Sure.  But I don't see why any of that makes it difficult to
insert the responseName.  The server can't e.g. respond to an
extended operation with referral if it doesn't even (bother to)
recognize the extended operation.  Possibly that's a problem, but
if so the place to fix it is section 4.12 (Extended Operation).
If it does recognize the operation, it knows enough to compose a
correct response.

Well, except for severe internal errors.  But if the server is too
confused it can always drop the connection.

> A client which assumes that responseName is absent only when the
> resultCode is protocolError is broken.

Not according to RFC 2830.

[Back to previous message]

>> cleaning that up isn't worth breaking clients that also the
>> require responseName, if any.
>
> This is not merely protocol clean.  This is fixing existing
> broken clients.

Well, it's telling and encouraging broken clients to get fixed.
But as you see, I think it can also break correct clients.
I think it's better to encourage both clients and servers to
address the problem, so they will work together as soon as at
least one of them is fixed.

> The MUST lead to development of clients which absolutely
> required the responseName, even from servers which don't
> implement the extension.

I suggested a fix which covered that:  The StartTLS section
can say clients MUST accept an absent responseName.

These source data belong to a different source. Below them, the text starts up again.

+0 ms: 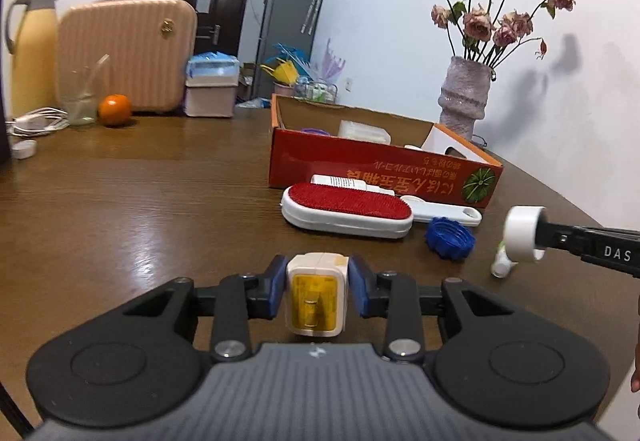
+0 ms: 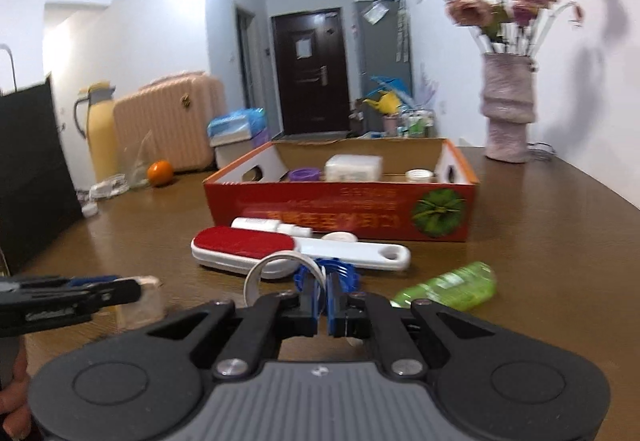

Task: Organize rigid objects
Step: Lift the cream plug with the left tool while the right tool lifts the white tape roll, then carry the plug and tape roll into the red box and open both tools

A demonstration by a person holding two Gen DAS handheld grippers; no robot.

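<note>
Left gripper [image 1: 317, 291] clamped on white plug [image 1: 316, 297] with yellow face, held above table [image 1: 140, 201]. Right gripper [image 2: 323, 307] pinched on rim of white ring [image 2: 276, 267], lifted off table. Red box [image 1: 380, 171] beyond, small items inside. Lint brush [image 1: 346, 211], blue cap [image 1: 450, 237] and white tube [image 1: 348, 181] lie before box. Green bottle [image 2: 452, 287] lies right.

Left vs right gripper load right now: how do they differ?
The left gripper clamps a blocky white plug with a yellow face; the right gripper pinches a thin white ring by its wall. The plug fills the left fingers' gap, while the right fingers are nearly together. Both loads are white, rigid and held above the table.
</note>
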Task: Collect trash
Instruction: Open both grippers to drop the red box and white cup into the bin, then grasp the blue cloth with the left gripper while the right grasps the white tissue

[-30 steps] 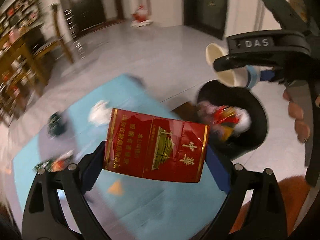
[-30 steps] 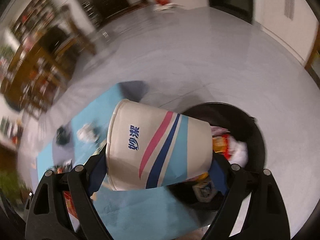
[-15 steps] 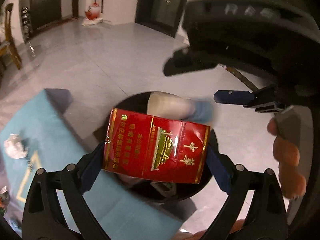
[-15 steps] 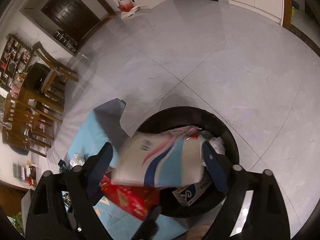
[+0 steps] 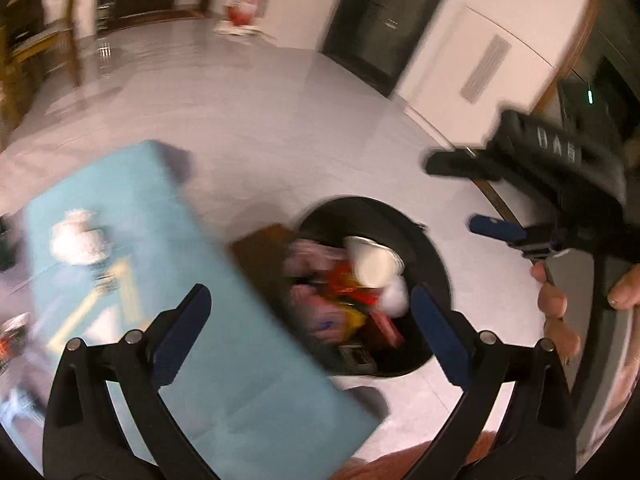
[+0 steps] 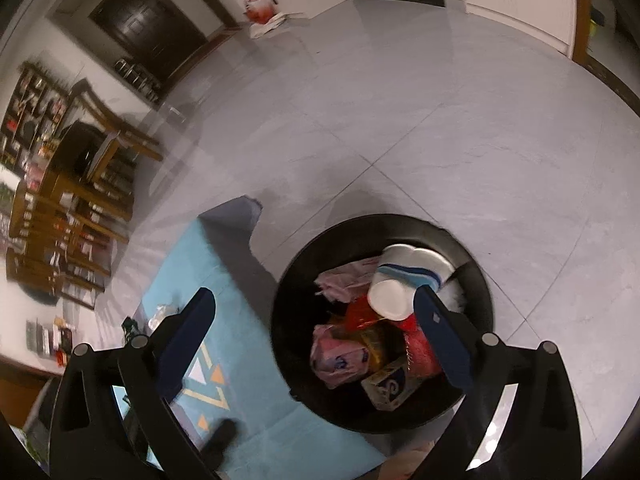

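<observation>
Black grippers (image 5: 310, 336), blue-padded jaws

Home: wooden dining chairs (image 6: 120, 136), cluttered shelves (image 6: 32, 120), tiled floor (image 6: 440, 120).

**Warm indoor light, one view smeared by motion**

Both fisheye views bend the room, with black corners. The left wrist view is heavily motion-blurred: the blue counter (image 5: 224, 344) and the trash in the bin (image 5: 432, 264) smear. The right wrist view is sharper, though shelves at its left edge streak. The glossy floor (image 6: 460, 128) carries soft reflections and shadows beside the bin (image 6: 476, 280).
</observation>
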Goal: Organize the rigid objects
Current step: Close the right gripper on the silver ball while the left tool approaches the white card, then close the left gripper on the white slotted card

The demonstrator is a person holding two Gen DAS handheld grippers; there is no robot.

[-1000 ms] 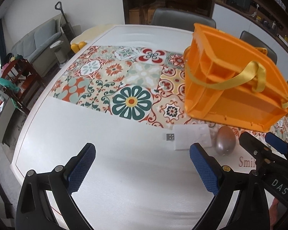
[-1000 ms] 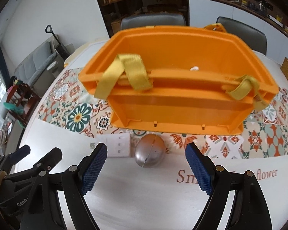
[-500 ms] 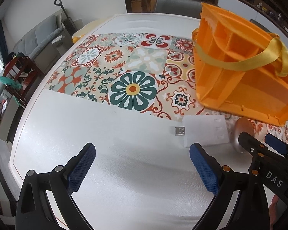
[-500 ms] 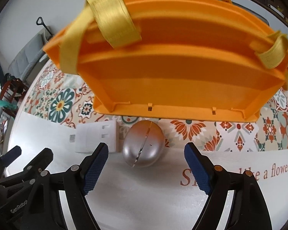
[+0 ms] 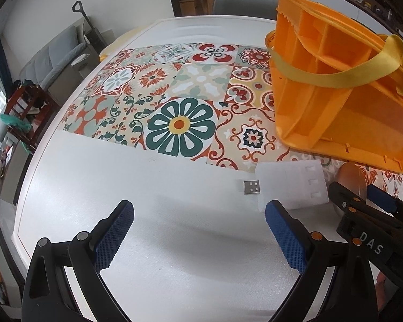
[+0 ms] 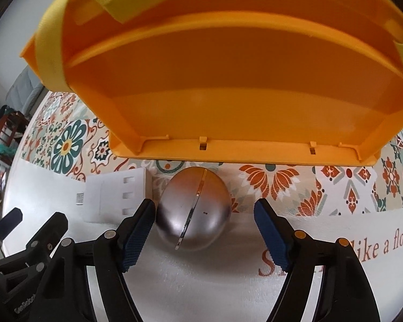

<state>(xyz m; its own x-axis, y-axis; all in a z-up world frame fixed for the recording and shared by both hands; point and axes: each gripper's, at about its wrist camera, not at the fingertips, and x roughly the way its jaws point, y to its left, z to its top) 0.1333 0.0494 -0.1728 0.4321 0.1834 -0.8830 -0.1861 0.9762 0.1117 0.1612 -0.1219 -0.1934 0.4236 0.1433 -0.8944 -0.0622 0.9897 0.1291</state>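
The right tongs, spread and just narrowing, are being lowered astride the silver egg-shaped object lying on the desk; its seam is running near-to-far, no pad pressing. The left tongs, spread and empty, are being held farther off, with the orange organiser beyond.

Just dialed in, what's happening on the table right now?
A person holds tongs in each hand. The right tongs have come down around the silver egg-shaped object, and their jaws have just been closing on it, though the pads don't press it yet. The left tongs hang open over the bare white table, holding nothing. The white USB adapter lies beside the egg, with the orange caddy behind.
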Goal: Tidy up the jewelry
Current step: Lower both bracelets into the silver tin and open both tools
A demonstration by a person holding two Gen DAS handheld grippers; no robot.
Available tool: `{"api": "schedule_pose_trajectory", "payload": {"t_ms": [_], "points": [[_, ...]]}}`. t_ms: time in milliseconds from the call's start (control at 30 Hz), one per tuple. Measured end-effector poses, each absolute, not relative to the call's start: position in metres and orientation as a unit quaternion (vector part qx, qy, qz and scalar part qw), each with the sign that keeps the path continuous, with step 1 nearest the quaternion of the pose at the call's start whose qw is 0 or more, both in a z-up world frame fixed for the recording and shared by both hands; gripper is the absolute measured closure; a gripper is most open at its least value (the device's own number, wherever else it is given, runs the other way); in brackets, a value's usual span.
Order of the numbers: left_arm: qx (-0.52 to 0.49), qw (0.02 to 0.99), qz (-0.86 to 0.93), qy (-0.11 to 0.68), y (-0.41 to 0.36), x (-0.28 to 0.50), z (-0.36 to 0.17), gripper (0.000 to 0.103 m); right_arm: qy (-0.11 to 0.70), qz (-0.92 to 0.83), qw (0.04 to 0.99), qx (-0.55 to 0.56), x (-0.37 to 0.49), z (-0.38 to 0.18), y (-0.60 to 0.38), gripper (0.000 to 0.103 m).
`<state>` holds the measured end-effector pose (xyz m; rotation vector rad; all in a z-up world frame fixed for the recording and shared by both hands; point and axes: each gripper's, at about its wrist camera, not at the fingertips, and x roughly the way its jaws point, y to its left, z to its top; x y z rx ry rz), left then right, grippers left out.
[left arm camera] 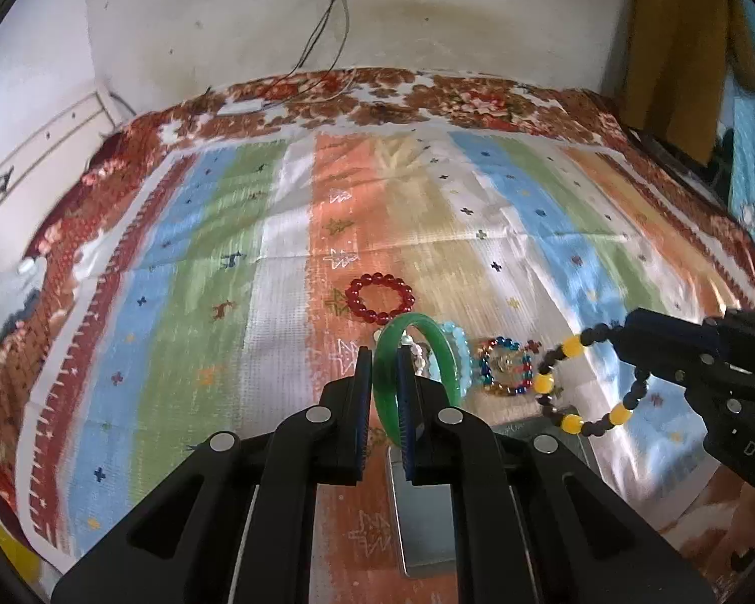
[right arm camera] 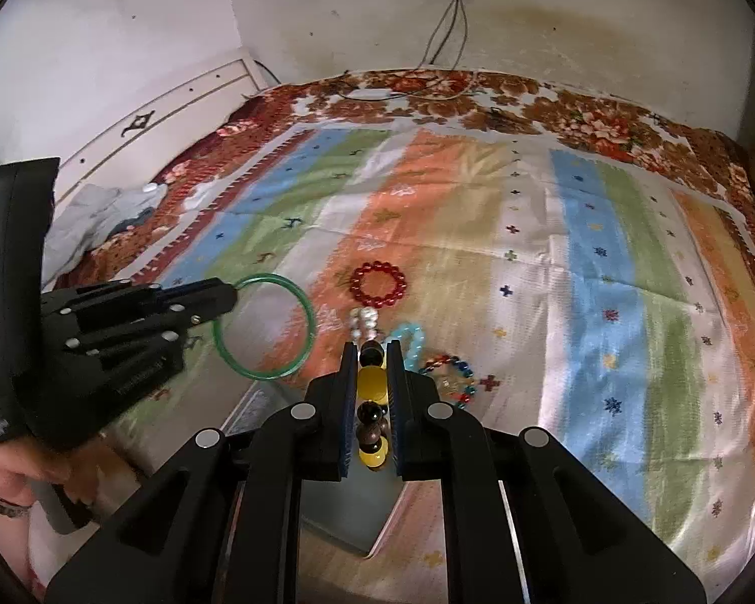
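Note:
My left gripper [left arm camera: 385, 357] is shut on a green bangle [left arm camera: 448, 352] and holds it upright above the striped cloth; the bangle also shows in the right wrist view [right arm camera: 307, 312]. My right gripper [right arm camera: 372, 352] is shut on a black-and-yellow bead bracelet [right arm camera: 370, 382], which hangs from it in the left wrist view [left arm camera: 574, 387]. On the cloth lie a red bead bracelet [left arm camera: 380, 297], a light blue bead bracelet [left arm camera: 458, 347], a multicoloured bead bracelet [left arm camera: 506, 365] and a white pearl bracelet [right arm camera: 365, 324].
A grey box [left arm camera: 425, 518] lies under the left gripper and shows below the right one [right arm camera: 347, 518]. The striped cloth [left arm camera: 226, 302] covers a bed with a floral blanket [left arm camera: 428, 95]. Cables [left arm camera: 322, 35] hang from a wall socket. A headboard [right arm camera: 176, 116] stands at left.

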<state>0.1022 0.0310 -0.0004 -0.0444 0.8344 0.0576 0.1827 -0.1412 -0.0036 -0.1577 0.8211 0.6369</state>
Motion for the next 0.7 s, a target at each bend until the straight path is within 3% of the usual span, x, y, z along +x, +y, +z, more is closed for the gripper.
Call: {"api": "schedule_pose_trajectory", "payload": {"t_ms": [700], "points": [[-0.016,0.902,0.009,0.431,0.012,0.078,-0.017,0.092,0.424,0.312,0.847,-0.079,0.163,-0.026,-0.143,0.091]]}}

> Another issue is that StartTLS technical specification,
> because of its inclusion in the core TS, is used as a
> template for future extended operation specifications.
> Having it do something which future specifications should
> not do is a bad thing.

RFC 2830 is a separate RFC detailing one extended operation, so it
can be used as a template for other such documents.  The LDAPbis
StartTLS spec won't be that.

If an extended operation spec should normally say the responseName
should be absent, that can be mentioned in Section 4.12 (Extended
Operation) or in the separate document you sometimes suggest which
could describe how to write extensions.  And the StartTLS spec
could mention that servers should include the responseName "for
the sake of backward compatibility".

-- 
Hallvard
For sale: Parachute. Never opened, used once, slightly stained.